I became obsessed with my image on the mirror. Mentally I disfigured my face and body. Like a tailor, I pulled from here, cut from there, delete from there. If I had a more straight nose. More visible cheekbones. The face less round. Less body hair. Bigger breasts. Smaller breasts. A finer skin. Smaller eyebrows. Shorter feet. A narrower hip. Green eyes. Or blue eyes. The hair, darker some days or more red the others. More freckles. Less freckles. Smaller waist. Sometimes, I would even have deleted the dimple on my chin.

I cut, pasted, and liquified. It became sick. Sometimes even now, when I brush my teeth or my hair, I surprise myself still doing it.

I looked in the mirror for so long, and so intenselly, that I got to believe I was on the other side.

 

One day, that started like any other, I walked to the studio, in the University of Arts. I had decided some time ago to work in a self-portrait project, and I wanted to experiment in the studio.

 

The solemnity of that studio, filled with the light coming from an old fresnel. The silence. The solitude.

 

 

I stood, for the first time, in front of my own camera. I felt the light kissing my skin. It was so physical I could almost touch it. I felt it flooding my head with ideas unknown until then.

In that moment, no mirror was looking back at me. Just a lens, that seemed then like a black hole, inevitably pulling the ideas that once crossed my mind. Because I would never have a less round face, and the dimple on my chin was not going anywhere. And so it happened with the rest of imaginary modifications I had been applying on myself for so many years.

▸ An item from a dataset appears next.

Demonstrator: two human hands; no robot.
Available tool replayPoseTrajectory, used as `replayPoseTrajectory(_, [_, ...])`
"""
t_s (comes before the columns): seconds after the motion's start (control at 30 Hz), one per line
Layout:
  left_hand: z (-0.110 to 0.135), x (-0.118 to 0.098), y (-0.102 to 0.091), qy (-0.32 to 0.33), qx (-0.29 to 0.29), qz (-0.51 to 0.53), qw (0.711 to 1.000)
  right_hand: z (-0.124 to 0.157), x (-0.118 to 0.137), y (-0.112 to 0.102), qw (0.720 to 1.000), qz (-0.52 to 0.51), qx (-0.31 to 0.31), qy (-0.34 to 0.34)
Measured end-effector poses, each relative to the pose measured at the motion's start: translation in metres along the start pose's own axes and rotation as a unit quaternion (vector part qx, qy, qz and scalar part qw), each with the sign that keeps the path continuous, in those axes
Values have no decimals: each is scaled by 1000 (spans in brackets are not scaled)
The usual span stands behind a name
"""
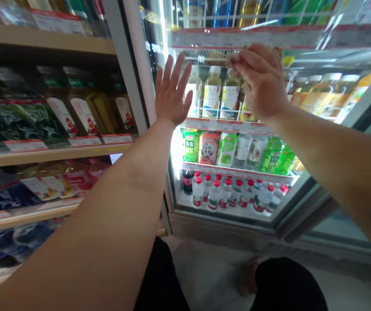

Until there was only the light, and the silence occasionally broken by the sound of the shutter.

 

 

In some moment of this process, I understood that the “me” who was looking back from the screen of the camera, was a totally different one. It was not the stalking look at my own defects, but the look that looked at the world. The looked every one else saw. Not the real image, but the projected image. A version of me that was not post-produced, but created from the camera.

 

 

Since then I inevitably felt myself pulled to finding out who that person is. How the different angles of the light affected her. The colours. The make-up or its absence. The point of view of the viewer.

 

 

As if life was a theatre. As if I could be simultaneously on the stage, and on the seating area, and on the balconys. Always when there is a light beam, this vision comes to me. And then, and only then, the image on the mirror becomes an abstract and grotesque disfiguration.

 

 

Dirt exists only on the eye of the viewer. Just like gender.


I am no woman. I am no man. I am a person with unique feelings, memories, knowledge, aspirations. If you believe all those things are dependent on gender, then I pity you. Gender is the most powerful mass domination weapon that ever existed. Abolishing it is my mission as an image creator. Because shaping light is shaping minds.